EXERCISE DIRECTIONS
In your transcription, keep every record exact and leave out the pictures.

#### EXTRACTED MATERIAL

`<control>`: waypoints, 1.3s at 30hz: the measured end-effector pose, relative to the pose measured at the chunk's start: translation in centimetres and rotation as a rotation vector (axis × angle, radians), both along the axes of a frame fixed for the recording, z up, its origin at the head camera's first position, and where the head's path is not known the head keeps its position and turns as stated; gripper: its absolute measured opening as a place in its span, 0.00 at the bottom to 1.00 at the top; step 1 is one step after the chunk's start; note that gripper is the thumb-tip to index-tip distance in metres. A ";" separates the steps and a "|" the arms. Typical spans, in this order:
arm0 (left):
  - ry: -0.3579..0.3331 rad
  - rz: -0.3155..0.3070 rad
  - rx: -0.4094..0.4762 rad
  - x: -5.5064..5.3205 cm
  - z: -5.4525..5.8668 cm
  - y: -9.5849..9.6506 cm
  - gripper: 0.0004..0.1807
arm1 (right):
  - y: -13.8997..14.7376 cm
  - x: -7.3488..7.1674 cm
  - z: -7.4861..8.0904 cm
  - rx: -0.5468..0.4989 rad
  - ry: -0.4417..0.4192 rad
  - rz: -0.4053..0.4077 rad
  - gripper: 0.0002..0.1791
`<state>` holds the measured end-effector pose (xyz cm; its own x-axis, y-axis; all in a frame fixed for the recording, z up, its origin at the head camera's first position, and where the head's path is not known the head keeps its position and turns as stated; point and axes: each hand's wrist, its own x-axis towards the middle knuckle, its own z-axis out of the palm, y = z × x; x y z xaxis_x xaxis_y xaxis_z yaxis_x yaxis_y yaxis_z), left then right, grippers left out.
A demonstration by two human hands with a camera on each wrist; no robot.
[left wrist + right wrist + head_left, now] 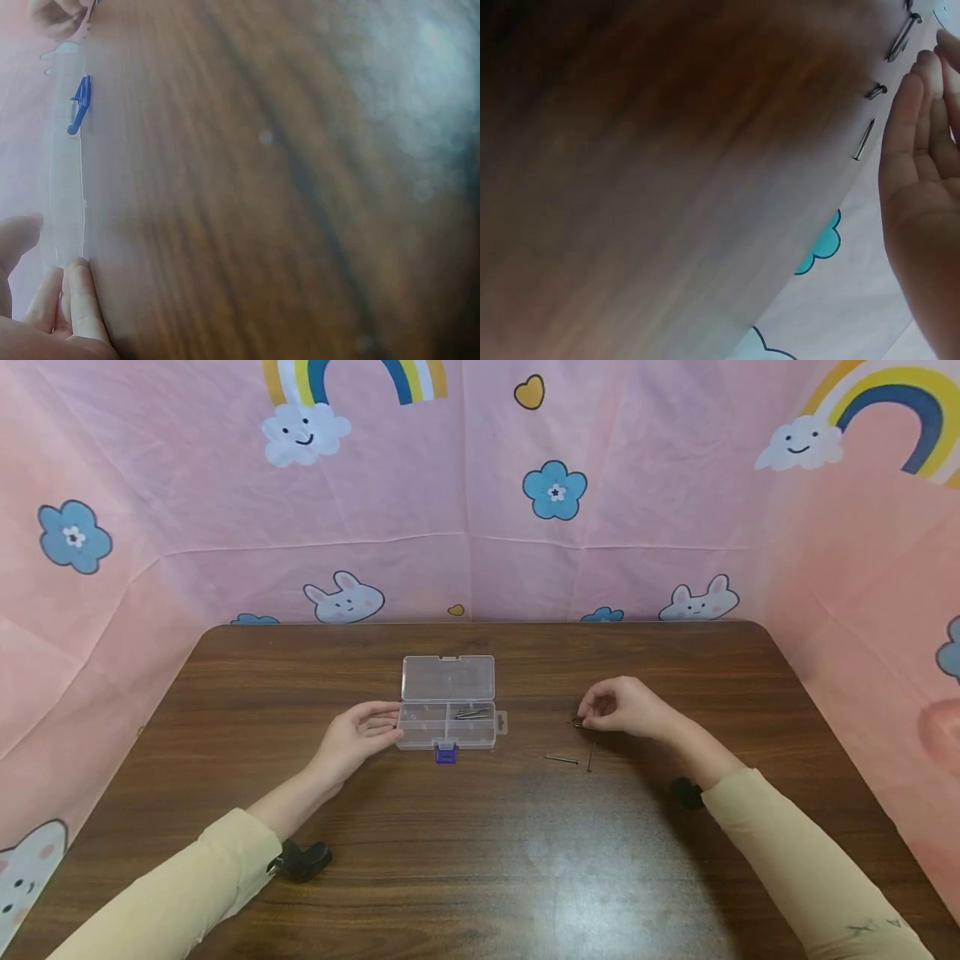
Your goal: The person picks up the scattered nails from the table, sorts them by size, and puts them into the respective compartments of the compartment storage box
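A clear plastic compartment box [423,737] stands with its lid [448,678] raised at the back and a blue latch [446,755] at the front. Several nails [472,714] lie in its back right compartment. My left hand [352,739] rests its fairly straight fingers against the box's left end; in the left wrist view the fingers [86,304] touch that end. To the right of the box, my right hand [626,706] pinches a nail [577,723] between thumb and fingers at the table. Just in front lie two loose nails, one crosswise [561,759] and one lengthwise [592,756].
The brown wooden table [420,860] bears everything. Pink printed cloth [637,527] hangs around its back and sides. A hanging tab [502,722] sticks out from the box's right end. Black wrist devices [303,860] sit under both sleeves.
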<state>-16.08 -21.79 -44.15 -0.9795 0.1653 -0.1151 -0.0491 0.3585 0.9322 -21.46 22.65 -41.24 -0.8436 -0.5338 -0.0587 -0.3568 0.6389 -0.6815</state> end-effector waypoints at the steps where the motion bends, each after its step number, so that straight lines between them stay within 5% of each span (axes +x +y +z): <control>1: 0.000 0.000 0.001 0.0 0.0 0.0 0.29 | 0.0 0.0 0.0 0.005 -0.006 0.004 0.03; 22: -0.018 0.001 -0.007 0.0 0.0 0.0 0.29 | -0.1 0.1 -0.2 0.059 0.005 0.038 0.06; 39: -0.014 0.000 -0.009 0.1 0.4 0.1 0.29 | -1.7 -0.6 0.8 0.016 0.100 -0.004 0.05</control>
<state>-15.94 -21.69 -43.80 -0.9779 0.1639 -0.1298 -0.0617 0.3670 0.9282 -22.02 20.98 -40.48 -0.8478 -0.5300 0.0172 -0.4199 0.6512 -0.6321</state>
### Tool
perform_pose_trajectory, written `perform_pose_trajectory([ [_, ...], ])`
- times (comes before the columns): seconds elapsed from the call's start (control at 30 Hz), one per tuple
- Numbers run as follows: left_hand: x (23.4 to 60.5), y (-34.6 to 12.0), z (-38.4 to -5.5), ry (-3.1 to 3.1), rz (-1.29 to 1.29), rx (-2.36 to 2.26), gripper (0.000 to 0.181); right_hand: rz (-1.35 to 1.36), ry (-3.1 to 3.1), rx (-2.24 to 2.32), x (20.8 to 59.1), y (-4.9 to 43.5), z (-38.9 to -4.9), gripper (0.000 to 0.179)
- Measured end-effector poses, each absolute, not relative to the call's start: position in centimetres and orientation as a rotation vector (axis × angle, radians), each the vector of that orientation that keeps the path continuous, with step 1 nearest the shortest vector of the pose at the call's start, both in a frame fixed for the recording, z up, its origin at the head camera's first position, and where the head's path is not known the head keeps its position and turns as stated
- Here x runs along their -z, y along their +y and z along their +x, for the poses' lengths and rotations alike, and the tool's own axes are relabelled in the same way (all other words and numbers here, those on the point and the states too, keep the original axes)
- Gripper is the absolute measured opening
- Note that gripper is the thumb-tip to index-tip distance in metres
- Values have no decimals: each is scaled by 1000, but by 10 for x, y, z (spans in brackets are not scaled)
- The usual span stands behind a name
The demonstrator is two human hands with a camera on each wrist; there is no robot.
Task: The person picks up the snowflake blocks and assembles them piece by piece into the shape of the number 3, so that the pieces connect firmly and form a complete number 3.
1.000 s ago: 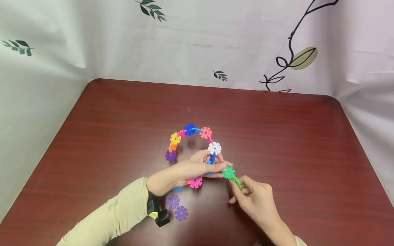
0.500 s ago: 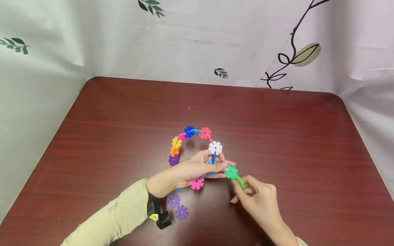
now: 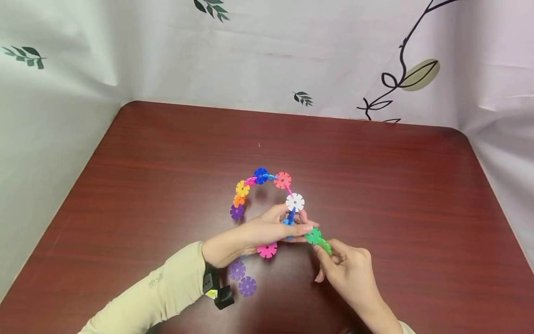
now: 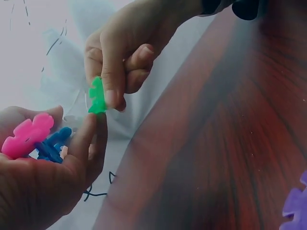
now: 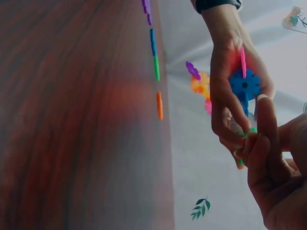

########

ANSWER TO THIS EXERCISE
`<control>`: waypoints, 1.3s at 30hz: the measured end-effector pose, relative to the pose measured at the chunk's start: translation in centimetres and rotation as a rotation vector (axis × angle, radians), both along the axes of a frame fixed for the recording, z up, its origin at the head camera's first position, and where the head's path is not known the head keeps its position and turns as stated; gripper: its absolute measured opening as a place in its span, 0.00 at the bottom to 1.00 at the top; step 1 is one step after the chunk's start; note that gripper is the thumb-tip to index-tip distance in metres. A ";" separates the steps and a "|" the arms. Typical spans, in this order:
arm0 (left):
  - ry: -0.3579..0.3331 rad
  - rz: -0.3155..0.3070 rad
  - rx: -0.4094..0.4762 rad
  - x: -5.5064..5.3205 cm
  - z: -5.4525..5.8668 cm
  - y: -9.5849..9.6506 cm
  - gripper: 0.0004..0.1807
arm1 (right):
  - y: -13.8997..14.7376 cm
  - x: -7.3488..7.1674 cm
  - z: -7.4861..8.0904 cm
  - rx: -0.5468..0.4989 rad
  - ry: -0.4417..0.4192 rad
  - rz: -0.4053..0.4077 rad
  - gripper: 0.0002..0.1791
`<state>` holds the measured end-effector pose (xyz cm; its own x-axis, y-axis; all in a frame fixed for the recording, z up, its origin at the head camera's first position, and where the head's path is not known the head keeps its position and turns as stated; point and axes: each hand's wrist, its own x-axis towards the middle knuckle, its own z-axis out of the palm, y = z × x; x y z xaxis_x xaxis_y xaxis_z yaxis_x yaxis_y yaxis_z), left then right, grippers left out.
A demonstration by two human hands with a camera on each wrist; no robot.
[left wrist + right wrist + head_left, now] 
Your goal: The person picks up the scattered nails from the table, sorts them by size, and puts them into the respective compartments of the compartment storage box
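A clear plastic compartment box [423,737] stands with its lid [448,678] raised at the back and a blue latch [446,755] at the front. Several nails [472,714] lie in its back right compartment. My left hand [352,739] rests its fairly straight fingers against the box's left end; in the left wrist view the fingers [86,304] touch that end. To the right of the box, my right hand [626,706] pinches a nail [577,723] between thumb and fingers at the table. Just in front lie two loose nails, one crosswise [561,759] and one lengthwise [592,756].
The brown wooden table [420,860] bears everything. Pink printed cloth [637,527] hangs around its back and sides. A hanging tab [502,722] sticks out from the box's right end. Black wrist devices [303,860] sit under both sleeves.
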<state>-16.08 -21.79 -44.15 -0.9795 0.1653 -0.1151 -0.0491 0.3585 0.9322 -21.46 22.65 -41.24 -0.8436 -0.5338 -0.0587 -0.3568 0.6389 -0.6815</state> end-effector waypoints at the steps where the motion bends, each after its step number, so that straight lines between them stay within 5% of each span (axes +x +y +z): <control>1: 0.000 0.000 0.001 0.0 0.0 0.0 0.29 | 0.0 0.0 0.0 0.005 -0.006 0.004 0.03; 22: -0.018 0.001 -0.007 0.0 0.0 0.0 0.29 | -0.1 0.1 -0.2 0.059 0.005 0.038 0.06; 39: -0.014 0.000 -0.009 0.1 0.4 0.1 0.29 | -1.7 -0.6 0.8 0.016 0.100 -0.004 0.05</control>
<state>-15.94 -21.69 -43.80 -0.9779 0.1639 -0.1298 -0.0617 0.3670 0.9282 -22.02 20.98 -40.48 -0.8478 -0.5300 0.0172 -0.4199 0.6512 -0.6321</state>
### Tool
perform_pose_trajectory, written `perform_pose_trajectory([ [_, ...], ])`
- times (comes before the columns): seconds elapsed from the call's start (control at 30 Hz), one per tuple
- Numbers run as follows: left_hand: x (23.4 to 60.5), y (-34.6 to 12.0), z (-38.4 to -5.5), ry (-3.1 to 3.1), rz (-1.29 to 1.29), rx (-2.36 to 2.26), gripper (0.000 to 0.181); right_hand: rz (-1.35 to 1.36), ry (-3.1 to 3.1), rx (-2.24 to 2.32), x (20.8 to 59.1), y (-4.9 to 43.5), z (-38.9 to -4.9), gripper (0.000 to 0.179)
- Measured end-effector poses, each absolute, not relative to the call's start: position in centimetres and orientation as a rotation vector (axis × angle, radians), each the vector of that orientation that keeps the path continuous, with step 1 nearest the shortest vector of the pose at the call's start, both in a frame fixed for the recording, z up, its origin at the head camera's first position, and where the head's path is not known the head keeps its position and turns as stated
- Here x runs along their -z, y along their +y and z along their +x, for the poses' lengths and rotations alike, and the tool's own axes are relabelled in the same way (all other words and numbers here, those on the point and the states too, keep the original axes)
- Gripper is the absolute measured opening
- Note that gripper is the thumb-tip to index-tip distance in metres
- Values have no decimals: each is scaled by 1000, but by 10 for x, y, z (spans in brackets are not scaled)
- The usual span stands behind a name
The demonstrator is two human hands with a camera on each wrist; there is no robot.
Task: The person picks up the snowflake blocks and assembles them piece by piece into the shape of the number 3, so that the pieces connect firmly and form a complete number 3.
1.000 s ago: 
0.500 s ago: 
now: 
now: 
now: 

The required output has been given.